Young women in Egypt, Saudi Arabia, Syria and Yemen had an
opportunity to share their experiences and concerns through a new
Arabic project, 'Hekaity' ('My Life'). Participants aged between 16 and 22
took part in locally held workshops to explore the theme, 'Where am
I and where do I want to be by 2015?', working with a BBC team of
trainers, programme makers and partners from each country. 'It was
inspirational to see how involved they became in the workshop and
how much they were willing to share their lives with us and with each
other,' says project manager Eleanor Morris. 'We published the stories
on bbcarabic.com and there has been a huge response, with comments
from all over the world.'
Awards during the year included Best Public Service Short in the Indian
Telly Awards for HIV/Aids television spots produced with the Trust's
Indian partners.

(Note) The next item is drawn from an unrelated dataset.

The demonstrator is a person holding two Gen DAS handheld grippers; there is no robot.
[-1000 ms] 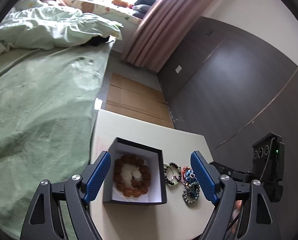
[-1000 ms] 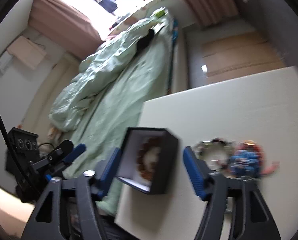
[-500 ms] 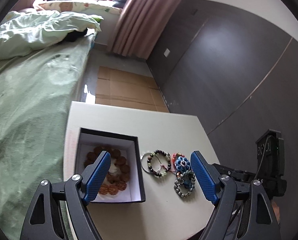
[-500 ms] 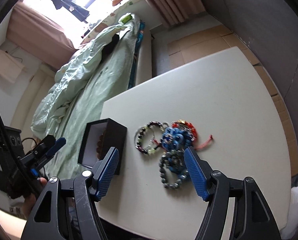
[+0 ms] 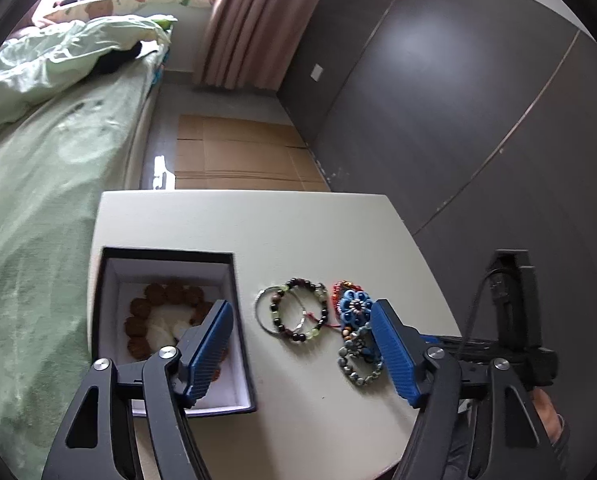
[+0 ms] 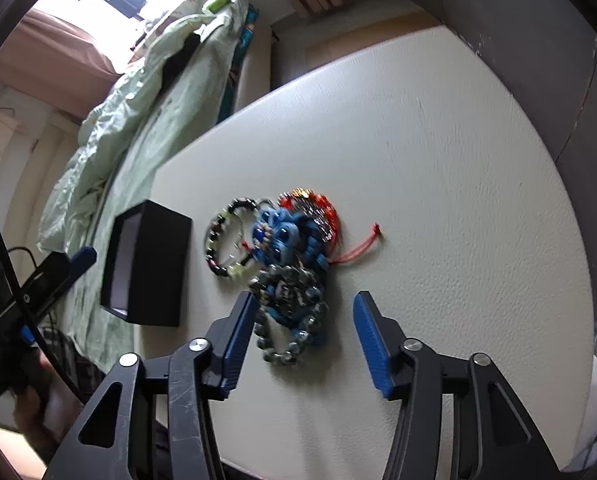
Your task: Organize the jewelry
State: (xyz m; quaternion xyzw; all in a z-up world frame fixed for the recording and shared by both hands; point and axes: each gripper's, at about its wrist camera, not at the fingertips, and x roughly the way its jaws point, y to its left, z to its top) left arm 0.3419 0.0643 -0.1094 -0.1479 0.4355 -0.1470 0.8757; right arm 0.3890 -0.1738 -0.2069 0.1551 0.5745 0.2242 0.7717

In Nigeria, the Trust's locally produced radio drama
series, 'Story, Story: Voices from the Market', won Best Radio Drama and
Best Script for a Radio Drama at the National Broadcasting Commission
'Voices has been immensely successful in harnessing the reach of radio
with the power of dramatic narrative,' says Akim Mogaji, Head of
Production, Voices Project. 'From the very first episode, the series has
provided quality educational broadcasting, engaging its audiences with
authentic, gripping storylines that have relevance to their own lives.'
For the coming year the Trust plans to extend its ground-breaking
projects in many of the world's poorest countries, developing the
capacity of local and national media, building civil society, providing
training in media skills and developing health and educational campaigns.